PROBLEM DETAILS:
Which lines come from the start of the records through the line that holds "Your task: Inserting"? Write them out word for word.

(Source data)
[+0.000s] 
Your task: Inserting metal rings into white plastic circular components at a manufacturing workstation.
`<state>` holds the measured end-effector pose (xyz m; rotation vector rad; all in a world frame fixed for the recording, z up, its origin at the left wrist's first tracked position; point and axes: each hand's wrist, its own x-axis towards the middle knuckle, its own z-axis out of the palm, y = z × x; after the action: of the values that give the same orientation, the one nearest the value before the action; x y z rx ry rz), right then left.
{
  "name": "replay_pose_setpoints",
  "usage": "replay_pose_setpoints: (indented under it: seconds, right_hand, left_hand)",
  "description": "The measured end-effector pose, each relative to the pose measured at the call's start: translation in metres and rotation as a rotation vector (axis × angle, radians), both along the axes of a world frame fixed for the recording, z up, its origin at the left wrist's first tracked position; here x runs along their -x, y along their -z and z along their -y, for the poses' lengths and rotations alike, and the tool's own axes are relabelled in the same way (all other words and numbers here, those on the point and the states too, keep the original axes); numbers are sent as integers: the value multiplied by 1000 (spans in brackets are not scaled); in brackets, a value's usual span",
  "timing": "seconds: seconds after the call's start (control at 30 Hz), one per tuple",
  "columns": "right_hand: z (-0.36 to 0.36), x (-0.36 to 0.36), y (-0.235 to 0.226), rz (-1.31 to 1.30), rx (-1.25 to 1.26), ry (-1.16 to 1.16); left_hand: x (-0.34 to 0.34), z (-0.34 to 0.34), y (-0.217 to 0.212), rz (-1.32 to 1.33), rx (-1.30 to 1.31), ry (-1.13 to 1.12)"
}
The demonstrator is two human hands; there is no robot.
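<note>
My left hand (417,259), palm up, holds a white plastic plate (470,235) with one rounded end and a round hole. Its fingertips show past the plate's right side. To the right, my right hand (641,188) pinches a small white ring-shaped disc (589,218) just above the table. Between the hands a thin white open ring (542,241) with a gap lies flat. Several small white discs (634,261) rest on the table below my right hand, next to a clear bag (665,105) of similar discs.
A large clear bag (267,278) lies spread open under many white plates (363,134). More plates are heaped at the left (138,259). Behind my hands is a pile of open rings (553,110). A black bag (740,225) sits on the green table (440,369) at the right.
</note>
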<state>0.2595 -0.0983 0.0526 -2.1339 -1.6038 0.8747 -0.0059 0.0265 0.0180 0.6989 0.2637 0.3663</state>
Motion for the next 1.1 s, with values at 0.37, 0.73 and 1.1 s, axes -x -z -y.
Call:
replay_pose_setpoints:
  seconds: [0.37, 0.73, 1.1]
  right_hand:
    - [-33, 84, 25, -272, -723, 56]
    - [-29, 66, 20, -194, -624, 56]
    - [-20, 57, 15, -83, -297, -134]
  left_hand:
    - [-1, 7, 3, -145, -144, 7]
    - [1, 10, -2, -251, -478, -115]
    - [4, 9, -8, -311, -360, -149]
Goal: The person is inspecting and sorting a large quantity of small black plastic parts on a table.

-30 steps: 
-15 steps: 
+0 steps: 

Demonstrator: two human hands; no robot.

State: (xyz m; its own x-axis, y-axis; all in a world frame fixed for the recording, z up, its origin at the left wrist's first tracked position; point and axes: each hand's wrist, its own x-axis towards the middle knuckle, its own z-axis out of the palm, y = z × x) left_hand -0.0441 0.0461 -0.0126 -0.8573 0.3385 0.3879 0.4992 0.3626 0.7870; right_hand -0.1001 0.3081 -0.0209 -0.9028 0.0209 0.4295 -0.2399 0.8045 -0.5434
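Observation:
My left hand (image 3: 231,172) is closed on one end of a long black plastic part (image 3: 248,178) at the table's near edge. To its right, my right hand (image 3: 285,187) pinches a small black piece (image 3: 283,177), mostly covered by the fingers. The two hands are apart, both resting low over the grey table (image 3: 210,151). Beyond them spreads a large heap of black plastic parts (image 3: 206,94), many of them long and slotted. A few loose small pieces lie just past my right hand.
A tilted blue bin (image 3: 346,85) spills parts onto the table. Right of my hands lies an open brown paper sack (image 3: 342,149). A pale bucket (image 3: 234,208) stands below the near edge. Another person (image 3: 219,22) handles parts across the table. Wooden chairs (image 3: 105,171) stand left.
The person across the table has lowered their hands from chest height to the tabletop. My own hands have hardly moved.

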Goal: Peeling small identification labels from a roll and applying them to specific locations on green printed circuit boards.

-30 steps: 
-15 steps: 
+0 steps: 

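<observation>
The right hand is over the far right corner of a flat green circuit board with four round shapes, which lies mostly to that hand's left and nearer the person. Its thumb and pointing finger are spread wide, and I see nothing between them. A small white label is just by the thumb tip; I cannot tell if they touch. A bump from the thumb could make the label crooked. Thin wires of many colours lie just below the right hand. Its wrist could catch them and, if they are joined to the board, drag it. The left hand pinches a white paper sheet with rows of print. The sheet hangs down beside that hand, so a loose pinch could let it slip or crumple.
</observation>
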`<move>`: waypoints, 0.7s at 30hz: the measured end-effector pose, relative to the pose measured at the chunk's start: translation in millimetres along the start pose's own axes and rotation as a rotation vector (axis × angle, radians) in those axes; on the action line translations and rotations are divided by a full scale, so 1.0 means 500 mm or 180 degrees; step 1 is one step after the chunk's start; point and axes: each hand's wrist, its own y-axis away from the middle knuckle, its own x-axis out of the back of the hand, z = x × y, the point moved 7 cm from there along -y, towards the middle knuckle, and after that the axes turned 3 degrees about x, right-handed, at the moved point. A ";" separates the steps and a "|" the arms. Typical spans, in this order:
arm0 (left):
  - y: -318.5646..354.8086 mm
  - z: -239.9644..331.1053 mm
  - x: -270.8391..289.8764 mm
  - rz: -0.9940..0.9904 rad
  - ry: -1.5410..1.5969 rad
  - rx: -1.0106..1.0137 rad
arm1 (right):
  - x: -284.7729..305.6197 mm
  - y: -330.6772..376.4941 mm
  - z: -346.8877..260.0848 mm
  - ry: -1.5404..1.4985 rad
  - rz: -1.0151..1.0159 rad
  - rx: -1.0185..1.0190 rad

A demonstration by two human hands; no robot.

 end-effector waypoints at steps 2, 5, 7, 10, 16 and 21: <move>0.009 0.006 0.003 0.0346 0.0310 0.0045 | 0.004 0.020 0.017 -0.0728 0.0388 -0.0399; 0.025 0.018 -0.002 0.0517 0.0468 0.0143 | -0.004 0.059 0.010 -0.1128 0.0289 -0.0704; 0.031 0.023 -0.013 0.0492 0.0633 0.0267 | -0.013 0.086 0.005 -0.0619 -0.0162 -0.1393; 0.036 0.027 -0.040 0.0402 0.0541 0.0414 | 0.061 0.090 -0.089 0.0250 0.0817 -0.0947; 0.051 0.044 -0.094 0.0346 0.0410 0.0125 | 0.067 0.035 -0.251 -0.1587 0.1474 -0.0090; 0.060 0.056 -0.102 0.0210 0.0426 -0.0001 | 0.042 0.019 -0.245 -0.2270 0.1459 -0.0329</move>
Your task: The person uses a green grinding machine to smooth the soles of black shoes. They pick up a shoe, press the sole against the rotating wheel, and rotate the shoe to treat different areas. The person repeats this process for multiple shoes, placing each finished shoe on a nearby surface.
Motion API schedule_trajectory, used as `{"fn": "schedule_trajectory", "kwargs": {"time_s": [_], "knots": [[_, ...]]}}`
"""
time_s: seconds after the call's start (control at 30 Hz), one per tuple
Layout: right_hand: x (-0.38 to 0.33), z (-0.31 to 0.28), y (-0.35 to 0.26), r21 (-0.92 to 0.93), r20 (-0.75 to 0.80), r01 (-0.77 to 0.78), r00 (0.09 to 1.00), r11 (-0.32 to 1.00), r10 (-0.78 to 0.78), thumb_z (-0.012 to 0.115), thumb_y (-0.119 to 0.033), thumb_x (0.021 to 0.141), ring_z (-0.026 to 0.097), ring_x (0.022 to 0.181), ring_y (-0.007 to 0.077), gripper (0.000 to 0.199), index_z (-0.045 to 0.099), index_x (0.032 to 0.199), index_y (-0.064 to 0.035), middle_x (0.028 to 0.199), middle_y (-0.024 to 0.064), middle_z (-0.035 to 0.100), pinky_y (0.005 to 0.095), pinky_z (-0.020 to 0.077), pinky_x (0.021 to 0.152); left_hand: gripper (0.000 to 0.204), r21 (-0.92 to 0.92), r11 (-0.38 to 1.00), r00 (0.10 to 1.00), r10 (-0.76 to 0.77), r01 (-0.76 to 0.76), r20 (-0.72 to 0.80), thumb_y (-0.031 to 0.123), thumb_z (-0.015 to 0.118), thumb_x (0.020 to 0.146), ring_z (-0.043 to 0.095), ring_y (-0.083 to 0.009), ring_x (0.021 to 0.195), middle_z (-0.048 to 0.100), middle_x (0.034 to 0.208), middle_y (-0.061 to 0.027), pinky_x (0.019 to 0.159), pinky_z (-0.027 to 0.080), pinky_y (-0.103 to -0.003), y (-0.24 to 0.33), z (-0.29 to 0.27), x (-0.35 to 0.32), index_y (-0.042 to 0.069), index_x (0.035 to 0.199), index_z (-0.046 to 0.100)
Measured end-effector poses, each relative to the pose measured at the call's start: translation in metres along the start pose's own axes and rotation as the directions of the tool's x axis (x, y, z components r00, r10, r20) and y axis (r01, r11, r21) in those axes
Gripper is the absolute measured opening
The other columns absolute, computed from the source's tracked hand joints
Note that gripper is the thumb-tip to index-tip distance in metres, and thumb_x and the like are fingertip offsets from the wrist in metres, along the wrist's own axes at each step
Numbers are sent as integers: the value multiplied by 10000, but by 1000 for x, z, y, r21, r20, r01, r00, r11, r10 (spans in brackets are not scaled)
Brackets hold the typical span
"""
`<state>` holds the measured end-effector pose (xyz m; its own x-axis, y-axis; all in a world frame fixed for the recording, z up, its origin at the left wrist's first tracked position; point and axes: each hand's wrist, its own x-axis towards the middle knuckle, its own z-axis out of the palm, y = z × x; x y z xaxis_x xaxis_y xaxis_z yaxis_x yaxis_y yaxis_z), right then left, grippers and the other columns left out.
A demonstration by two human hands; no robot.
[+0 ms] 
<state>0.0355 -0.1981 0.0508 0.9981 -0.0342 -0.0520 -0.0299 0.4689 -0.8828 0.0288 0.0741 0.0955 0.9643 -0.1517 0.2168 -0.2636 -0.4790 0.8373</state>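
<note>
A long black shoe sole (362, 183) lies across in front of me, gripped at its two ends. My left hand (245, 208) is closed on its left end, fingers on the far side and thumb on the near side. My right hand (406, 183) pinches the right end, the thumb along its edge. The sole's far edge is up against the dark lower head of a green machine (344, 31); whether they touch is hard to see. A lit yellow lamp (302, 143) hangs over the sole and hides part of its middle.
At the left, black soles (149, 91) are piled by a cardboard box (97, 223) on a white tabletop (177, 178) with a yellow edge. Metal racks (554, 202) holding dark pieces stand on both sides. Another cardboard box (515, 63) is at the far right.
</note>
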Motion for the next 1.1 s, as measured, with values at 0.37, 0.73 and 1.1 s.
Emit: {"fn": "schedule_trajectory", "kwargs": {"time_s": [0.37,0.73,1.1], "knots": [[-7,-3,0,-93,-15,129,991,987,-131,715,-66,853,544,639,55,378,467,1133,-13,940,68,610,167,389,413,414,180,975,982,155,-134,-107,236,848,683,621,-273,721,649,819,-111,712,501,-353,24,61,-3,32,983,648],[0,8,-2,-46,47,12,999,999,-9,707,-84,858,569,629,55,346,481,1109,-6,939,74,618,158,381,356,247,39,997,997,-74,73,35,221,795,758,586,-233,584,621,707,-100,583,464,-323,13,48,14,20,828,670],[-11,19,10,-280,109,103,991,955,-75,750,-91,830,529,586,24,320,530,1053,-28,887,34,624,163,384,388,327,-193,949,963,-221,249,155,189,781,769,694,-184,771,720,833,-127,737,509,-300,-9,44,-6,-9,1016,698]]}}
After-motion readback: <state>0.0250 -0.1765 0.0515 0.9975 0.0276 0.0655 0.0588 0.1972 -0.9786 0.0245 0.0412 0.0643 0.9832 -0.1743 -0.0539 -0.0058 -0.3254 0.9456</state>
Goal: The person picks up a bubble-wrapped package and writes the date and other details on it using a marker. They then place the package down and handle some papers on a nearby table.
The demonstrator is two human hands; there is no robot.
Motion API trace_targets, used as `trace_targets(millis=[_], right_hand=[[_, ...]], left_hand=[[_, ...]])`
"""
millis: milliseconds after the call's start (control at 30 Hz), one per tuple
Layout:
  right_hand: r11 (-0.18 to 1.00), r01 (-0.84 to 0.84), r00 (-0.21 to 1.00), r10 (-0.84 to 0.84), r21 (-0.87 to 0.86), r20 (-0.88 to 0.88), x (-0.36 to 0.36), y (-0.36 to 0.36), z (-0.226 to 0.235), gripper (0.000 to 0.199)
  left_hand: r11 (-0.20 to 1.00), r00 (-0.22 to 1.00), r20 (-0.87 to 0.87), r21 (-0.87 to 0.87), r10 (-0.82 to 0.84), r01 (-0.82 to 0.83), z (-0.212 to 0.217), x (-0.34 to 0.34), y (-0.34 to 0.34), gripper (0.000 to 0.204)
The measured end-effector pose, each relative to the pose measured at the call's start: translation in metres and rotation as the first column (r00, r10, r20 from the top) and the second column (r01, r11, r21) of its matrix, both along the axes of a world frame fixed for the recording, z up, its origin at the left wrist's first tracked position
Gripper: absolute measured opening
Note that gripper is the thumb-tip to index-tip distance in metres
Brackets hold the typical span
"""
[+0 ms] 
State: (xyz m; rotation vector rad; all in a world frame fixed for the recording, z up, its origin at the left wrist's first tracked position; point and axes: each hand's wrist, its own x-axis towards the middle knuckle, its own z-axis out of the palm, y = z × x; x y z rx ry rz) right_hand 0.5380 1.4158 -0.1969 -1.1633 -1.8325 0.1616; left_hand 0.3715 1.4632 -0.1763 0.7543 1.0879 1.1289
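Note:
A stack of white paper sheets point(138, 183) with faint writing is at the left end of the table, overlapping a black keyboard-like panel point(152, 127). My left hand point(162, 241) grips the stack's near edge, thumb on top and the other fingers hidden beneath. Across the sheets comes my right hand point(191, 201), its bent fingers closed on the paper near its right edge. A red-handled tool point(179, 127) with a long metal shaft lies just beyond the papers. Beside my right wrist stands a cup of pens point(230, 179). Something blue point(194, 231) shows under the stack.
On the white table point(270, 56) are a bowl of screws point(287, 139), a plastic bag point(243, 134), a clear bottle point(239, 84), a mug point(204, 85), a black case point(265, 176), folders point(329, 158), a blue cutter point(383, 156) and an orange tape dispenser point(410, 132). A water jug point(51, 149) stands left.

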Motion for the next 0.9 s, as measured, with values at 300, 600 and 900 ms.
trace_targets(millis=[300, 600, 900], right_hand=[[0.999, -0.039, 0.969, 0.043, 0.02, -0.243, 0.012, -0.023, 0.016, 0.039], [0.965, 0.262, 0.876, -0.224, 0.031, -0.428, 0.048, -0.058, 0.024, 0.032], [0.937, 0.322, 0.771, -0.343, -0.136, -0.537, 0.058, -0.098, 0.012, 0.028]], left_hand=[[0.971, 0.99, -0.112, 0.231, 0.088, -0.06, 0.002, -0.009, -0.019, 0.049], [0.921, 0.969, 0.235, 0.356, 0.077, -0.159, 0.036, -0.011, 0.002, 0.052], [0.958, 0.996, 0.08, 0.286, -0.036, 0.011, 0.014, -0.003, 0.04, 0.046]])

REPLY:
[+0.000s] 
Your task: Inserting metal rings into white plastic circular components at a manufacturing workstation.

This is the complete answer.